Work instruction —
Which lines of the entries below contain the string "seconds"? Copy each one.

Data provided —
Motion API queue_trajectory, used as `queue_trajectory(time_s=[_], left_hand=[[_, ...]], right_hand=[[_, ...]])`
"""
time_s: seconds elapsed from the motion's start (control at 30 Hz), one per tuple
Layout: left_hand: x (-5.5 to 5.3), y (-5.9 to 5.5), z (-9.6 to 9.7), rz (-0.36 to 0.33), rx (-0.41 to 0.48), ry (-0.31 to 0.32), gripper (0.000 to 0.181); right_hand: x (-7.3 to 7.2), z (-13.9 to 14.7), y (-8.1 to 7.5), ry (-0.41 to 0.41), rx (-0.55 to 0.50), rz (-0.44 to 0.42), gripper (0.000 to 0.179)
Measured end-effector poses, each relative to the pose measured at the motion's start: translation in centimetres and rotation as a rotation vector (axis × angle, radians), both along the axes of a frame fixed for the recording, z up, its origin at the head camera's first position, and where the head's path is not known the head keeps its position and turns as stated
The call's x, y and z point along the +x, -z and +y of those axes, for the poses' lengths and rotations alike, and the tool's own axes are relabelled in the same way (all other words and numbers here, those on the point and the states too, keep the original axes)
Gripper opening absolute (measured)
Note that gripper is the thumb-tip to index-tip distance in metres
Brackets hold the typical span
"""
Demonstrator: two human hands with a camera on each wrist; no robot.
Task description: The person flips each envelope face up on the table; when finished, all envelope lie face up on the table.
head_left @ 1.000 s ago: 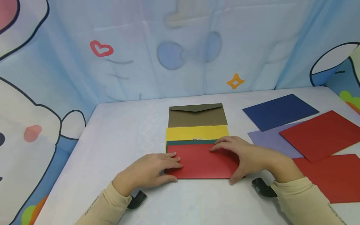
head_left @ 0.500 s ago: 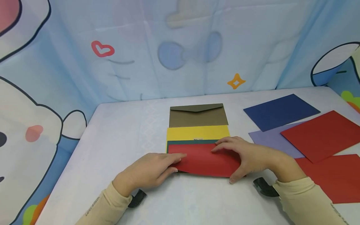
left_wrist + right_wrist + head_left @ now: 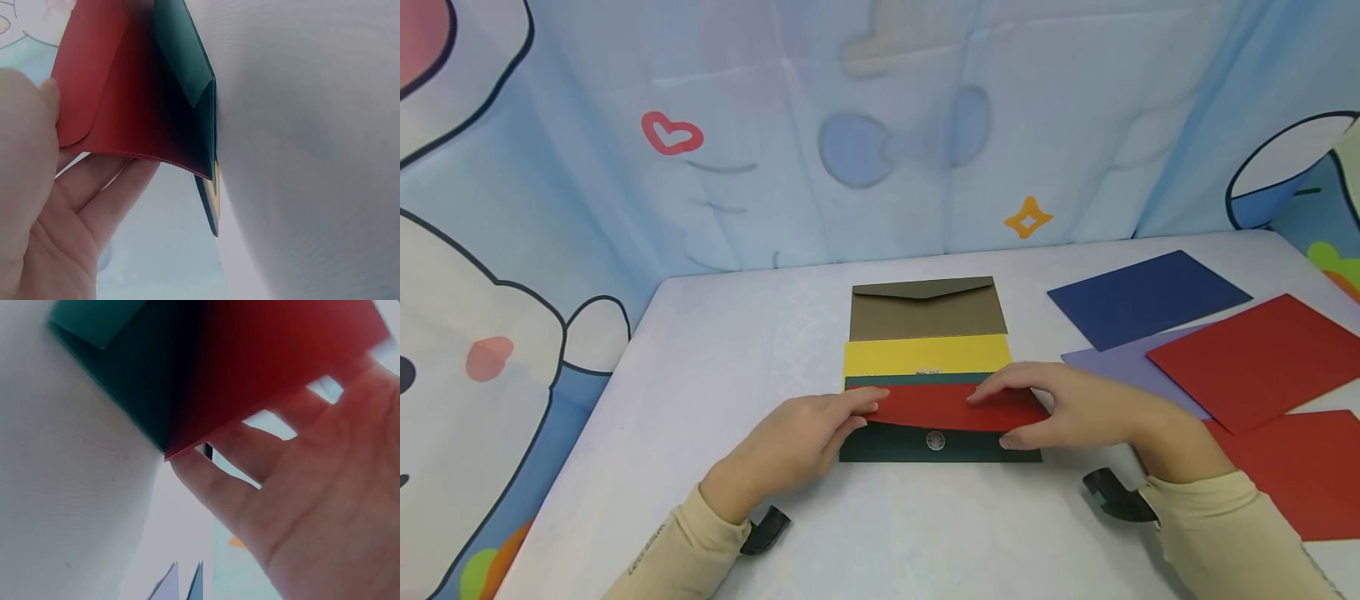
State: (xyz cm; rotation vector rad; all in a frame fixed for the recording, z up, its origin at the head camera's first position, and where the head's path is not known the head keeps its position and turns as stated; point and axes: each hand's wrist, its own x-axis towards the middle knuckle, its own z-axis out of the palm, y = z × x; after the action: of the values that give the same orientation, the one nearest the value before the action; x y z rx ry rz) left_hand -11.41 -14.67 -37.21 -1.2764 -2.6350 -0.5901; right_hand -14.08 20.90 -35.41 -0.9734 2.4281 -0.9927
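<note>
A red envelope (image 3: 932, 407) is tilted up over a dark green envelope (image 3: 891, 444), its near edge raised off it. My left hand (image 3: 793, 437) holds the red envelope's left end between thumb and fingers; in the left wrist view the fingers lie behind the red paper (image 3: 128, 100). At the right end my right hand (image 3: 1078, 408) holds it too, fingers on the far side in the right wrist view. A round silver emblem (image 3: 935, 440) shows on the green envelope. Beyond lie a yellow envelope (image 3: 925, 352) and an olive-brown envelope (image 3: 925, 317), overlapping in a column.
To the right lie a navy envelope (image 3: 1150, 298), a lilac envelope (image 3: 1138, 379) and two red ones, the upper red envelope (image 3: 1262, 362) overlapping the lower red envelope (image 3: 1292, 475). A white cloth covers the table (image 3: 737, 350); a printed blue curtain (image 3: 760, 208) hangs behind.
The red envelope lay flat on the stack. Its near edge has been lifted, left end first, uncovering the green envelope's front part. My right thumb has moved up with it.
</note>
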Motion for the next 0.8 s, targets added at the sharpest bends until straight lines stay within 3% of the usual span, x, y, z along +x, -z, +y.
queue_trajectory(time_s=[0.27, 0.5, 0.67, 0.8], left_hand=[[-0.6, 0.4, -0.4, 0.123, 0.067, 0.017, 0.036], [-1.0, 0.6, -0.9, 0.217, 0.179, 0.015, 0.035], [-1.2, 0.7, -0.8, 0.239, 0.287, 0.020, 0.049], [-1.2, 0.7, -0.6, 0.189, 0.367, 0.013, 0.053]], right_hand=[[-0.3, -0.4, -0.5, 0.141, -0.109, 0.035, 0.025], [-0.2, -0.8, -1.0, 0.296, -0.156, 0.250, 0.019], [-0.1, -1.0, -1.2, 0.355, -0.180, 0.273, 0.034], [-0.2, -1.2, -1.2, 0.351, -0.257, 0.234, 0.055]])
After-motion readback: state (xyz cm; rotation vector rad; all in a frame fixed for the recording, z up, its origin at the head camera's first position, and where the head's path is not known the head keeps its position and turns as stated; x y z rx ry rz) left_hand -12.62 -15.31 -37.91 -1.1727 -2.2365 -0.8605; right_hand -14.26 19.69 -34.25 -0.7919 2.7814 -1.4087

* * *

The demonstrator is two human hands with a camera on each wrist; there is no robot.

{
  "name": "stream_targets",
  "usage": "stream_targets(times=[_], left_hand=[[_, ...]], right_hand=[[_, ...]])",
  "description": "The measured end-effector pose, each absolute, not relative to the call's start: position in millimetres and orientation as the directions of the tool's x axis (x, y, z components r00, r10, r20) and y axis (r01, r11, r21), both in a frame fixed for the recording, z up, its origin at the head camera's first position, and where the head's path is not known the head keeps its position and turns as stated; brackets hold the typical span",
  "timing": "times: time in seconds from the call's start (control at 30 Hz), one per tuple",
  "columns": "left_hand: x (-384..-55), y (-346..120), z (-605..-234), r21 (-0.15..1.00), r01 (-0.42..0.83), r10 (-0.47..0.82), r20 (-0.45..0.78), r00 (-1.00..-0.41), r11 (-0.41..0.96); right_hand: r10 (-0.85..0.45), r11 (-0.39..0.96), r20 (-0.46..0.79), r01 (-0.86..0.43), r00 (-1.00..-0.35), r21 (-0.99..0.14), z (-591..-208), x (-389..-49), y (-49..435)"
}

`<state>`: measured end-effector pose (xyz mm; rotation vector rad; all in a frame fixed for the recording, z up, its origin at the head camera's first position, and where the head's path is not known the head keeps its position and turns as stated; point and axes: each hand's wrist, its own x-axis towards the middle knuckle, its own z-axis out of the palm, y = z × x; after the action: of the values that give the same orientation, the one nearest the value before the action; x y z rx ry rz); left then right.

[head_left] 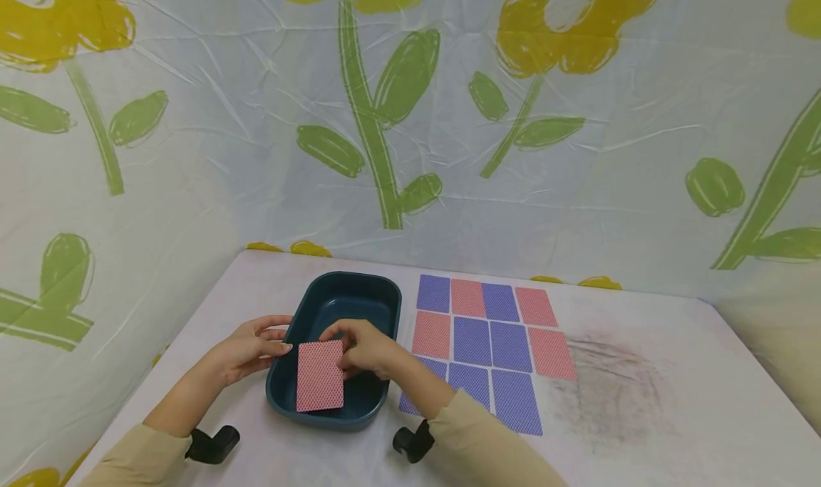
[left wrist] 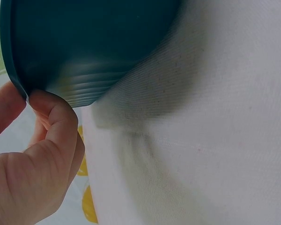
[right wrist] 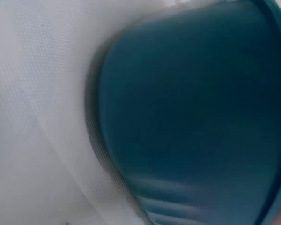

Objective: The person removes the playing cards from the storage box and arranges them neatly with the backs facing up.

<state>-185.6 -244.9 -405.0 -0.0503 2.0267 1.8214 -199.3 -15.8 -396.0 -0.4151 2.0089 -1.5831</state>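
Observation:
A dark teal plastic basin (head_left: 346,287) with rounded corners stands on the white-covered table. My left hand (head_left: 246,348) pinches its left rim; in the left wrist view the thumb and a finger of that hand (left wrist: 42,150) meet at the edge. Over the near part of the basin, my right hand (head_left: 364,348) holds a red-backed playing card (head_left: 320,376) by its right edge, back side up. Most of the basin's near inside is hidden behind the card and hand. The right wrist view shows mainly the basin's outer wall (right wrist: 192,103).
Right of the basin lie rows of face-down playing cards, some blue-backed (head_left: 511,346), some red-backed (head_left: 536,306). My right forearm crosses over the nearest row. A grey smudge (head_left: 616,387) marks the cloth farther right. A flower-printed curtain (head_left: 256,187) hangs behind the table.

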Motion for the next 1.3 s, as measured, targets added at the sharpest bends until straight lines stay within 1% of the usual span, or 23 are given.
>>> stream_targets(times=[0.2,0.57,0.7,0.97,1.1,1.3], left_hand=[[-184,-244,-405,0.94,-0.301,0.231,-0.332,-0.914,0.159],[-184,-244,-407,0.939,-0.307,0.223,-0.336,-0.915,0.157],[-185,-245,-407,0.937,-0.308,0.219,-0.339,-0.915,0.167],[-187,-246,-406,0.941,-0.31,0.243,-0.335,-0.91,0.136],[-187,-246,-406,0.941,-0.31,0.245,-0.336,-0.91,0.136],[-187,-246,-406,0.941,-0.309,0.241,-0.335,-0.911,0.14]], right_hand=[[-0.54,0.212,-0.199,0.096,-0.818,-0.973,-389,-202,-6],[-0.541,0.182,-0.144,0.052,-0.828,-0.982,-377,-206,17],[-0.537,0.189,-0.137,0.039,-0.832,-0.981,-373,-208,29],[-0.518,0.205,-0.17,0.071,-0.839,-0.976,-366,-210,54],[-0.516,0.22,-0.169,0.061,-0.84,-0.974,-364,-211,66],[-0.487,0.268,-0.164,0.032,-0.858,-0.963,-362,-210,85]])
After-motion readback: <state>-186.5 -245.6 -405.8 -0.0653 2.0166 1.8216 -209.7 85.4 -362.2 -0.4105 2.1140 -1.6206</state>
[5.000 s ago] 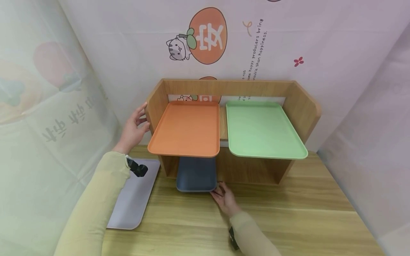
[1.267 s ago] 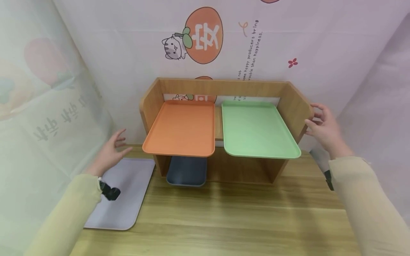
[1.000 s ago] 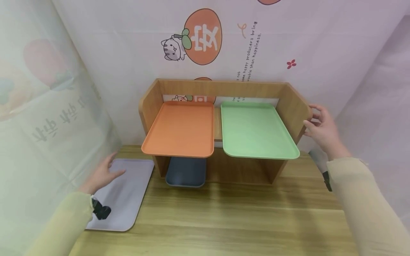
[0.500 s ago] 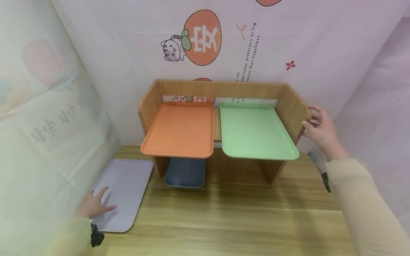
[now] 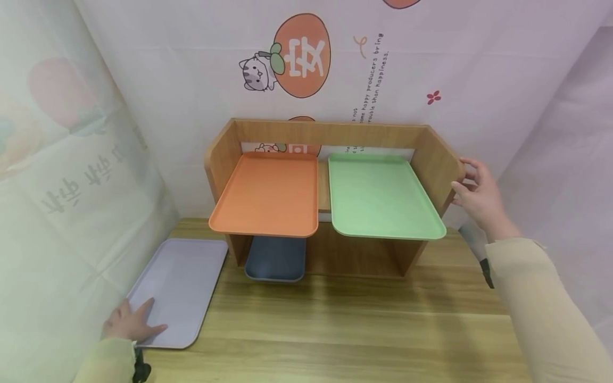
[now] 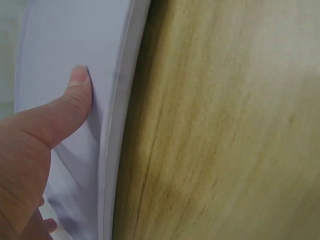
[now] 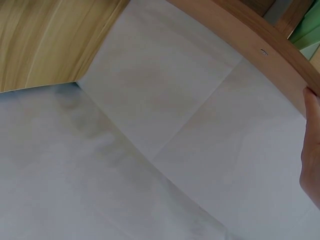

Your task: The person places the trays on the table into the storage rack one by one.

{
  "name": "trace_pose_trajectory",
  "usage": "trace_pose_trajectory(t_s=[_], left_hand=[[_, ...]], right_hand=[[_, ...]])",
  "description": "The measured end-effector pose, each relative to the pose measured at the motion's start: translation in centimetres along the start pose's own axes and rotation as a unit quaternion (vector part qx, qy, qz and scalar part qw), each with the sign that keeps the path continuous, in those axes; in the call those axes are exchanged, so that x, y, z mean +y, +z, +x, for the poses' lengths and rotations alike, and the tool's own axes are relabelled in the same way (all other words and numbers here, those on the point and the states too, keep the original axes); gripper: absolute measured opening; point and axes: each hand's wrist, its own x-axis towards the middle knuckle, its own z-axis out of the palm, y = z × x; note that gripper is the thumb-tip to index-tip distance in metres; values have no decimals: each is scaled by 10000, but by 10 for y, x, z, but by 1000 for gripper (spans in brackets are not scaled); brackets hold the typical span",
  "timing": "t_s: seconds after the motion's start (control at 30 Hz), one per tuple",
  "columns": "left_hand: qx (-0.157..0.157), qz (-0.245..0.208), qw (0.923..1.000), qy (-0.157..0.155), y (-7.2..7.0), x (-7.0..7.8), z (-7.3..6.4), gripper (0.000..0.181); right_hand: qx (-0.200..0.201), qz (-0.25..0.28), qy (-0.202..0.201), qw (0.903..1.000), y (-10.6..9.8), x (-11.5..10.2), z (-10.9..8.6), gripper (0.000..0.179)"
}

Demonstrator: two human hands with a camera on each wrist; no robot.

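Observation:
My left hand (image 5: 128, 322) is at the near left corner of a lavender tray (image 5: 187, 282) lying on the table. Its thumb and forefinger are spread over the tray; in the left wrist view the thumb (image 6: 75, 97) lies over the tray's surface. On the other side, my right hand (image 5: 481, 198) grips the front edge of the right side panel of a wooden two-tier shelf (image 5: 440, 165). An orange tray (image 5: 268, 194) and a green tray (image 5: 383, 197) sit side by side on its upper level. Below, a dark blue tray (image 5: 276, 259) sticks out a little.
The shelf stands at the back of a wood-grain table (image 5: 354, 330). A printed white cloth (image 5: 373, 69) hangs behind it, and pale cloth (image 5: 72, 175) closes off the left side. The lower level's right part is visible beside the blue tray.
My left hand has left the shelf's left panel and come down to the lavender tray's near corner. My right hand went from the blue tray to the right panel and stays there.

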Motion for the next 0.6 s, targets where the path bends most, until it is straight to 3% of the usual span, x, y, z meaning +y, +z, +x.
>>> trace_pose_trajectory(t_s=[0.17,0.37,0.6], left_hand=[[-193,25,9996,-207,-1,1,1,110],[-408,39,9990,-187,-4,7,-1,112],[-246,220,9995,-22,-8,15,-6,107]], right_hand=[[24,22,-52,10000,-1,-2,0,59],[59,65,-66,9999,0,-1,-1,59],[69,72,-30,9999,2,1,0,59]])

Written response —
time_s: seconds elapsed from the motion's start (control at 30 Hz), one per tuple
  "timing": "times: time in seconds from the call's start (control at 30 Hz), one per tuple",
  "timing": "t_s: seconds after the motion's start (control at 30 Hz), one per tuple",

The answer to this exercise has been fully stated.